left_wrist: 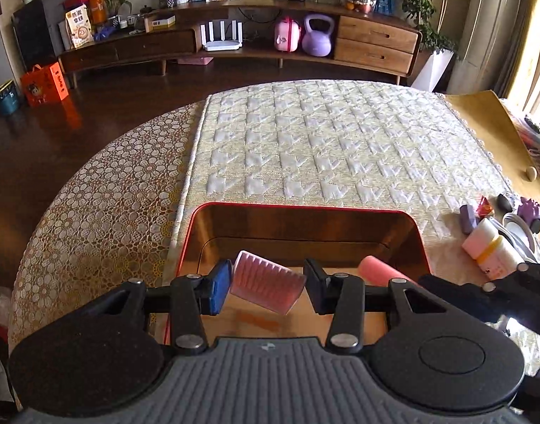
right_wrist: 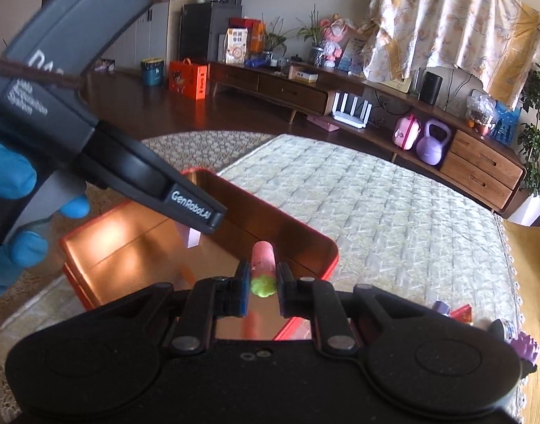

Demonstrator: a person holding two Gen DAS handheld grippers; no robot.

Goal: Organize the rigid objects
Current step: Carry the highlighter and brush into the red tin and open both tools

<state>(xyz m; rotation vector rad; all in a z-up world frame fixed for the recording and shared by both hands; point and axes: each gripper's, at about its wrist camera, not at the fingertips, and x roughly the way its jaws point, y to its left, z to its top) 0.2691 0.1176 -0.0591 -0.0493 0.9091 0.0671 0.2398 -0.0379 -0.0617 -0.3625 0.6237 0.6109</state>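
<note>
In the left wrist view my left gripper (left_wrist: 268, 282) is shut on a pink ribbed block (left_wrist: 266, 284), held tilted over the red tin box (left_wrist: 305, 212) with its shiny golden inside. My right gripper (right_wrist: 263, 282) is shut on a pink cylinder (right_wrist: 263, 259) with a green flower-shaped end, also over the red tin box (right_wrist: 326, 247). The same cylinder (left_wrist: 379, 270) shows just right of the left fingers. A blue-gloved hand (right_wrist: 8, 176) holds the left gripper at the upper left of the right wrist view.
The tin stands on a quilted cream mat (left_wrist: 340, 141) over a lace-covered round table (left_wrist: 93, 194). At the mat's right edge lie a purple block (left_wrist: 468, 217), a white and pink box with a yellow band (left_wrist: 489, 247) and a purple spiky toy (left_wrist: 531, 212). Dark floor and a low wooden cabinet lie beyond.
</note>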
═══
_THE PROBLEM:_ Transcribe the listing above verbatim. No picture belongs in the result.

_EXERCISE RESULT:_
left_wrist: 
right_wrist: 

Demonstrator: a person holding two Gen DAS handheld grippers; no robot.

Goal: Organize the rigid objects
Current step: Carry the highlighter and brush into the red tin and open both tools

<state>(xyz m; rotation vector rad; all in a z-up world frame fixed for the recording and shared by both hands; point and axes: each gripper's, at about its wrist camera, not at the fingertips, and x roughly the way its jaws point, y to its left, z to its top) 0.2691 0.1176 -0.0591 -0.0493 0.9091 0.0671 0.2398 -0.0379 -0.0617 -0.3625 0.6237 0.6109</state>
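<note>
In the left wrist view my left gripper (left_wrist: 268, 282) is shut on a pink ribbed block (left_wrist: 266, 284), held tilted over the red tin box (left_wrist: 305, 212) with its shiny golden inside. My right gripper (right_wrist: 263, 282) is shut on a pink cylinder (right_wrist: 263, 259) with a green flower-shaped end, also over the red tin box (right_wrist: 326, 247). The same cylinder (left_wrist: 379, 270) shows just right of the left fingers. A blue-gloved hand (right_wrist: 8, 176) holds the left gripper at the upper left of the right wrist view.
The tin stands on a quilted cream mat (left_wrist: 340, 141) over a lace-covered round table (left_wrist: 93, 194). At the mat's right edge lie a purple block (left_wrist: 468, 217), a white and pink box with a yellow band (left_wrist: 489, 247) and a purple spiky toy (left_wrist: 531, 212). Dark floor and a low wooden cabinet lie beyond.
</note>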

The work is done, and the output is complete.